** DATA PROVIDED follows **
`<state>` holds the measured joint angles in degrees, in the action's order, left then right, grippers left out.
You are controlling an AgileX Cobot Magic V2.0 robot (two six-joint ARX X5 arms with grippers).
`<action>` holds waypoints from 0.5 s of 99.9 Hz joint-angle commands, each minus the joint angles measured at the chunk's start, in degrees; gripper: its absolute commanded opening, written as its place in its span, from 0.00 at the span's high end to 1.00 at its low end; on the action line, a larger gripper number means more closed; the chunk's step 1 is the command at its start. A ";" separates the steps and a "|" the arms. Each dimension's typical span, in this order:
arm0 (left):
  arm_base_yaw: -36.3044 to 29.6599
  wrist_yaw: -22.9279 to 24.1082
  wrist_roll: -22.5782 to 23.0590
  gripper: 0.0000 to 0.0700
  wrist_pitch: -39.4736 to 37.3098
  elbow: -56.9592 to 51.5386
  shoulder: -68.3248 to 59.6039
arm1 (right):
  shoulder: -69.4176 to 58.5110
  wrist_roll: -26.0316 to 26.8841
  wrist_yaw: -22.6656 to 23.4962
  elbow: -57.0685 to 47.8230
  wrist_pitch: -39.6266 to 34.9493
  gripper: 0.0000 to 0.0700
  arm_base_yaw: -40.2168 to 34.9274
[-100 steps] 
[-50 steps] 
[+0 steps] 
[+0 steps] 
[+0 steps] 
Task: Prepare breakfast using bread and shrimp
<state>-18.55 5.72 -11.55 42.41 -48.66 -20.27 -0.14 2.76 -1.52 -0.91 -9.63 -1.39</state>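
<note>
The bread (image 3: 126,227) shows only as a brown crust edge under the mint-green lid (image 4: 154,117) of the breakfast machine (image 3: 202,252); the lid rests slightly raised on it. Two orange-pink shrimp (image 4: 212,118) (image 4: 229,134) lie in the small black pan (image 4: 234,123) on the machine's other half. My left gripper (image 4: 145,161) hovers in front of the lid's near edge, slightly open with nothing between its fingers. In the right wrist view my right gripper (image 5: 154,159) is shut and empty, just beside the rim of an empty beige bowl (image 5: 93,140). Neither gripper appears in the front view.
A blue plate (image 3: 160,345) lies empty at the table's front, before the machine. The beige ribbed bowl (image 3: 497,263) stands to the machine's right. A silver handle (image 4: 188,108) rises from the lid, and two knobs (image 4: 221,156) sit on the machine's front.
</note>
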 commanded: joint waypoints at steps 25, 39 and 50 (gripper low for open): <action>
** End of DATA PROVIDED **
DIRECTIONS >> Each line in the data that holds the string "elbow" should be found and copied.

THE COMPLETED TASK >>
  elbow: -56.9592 to 51.5386
  elbow: -57.0685 to 47.8230

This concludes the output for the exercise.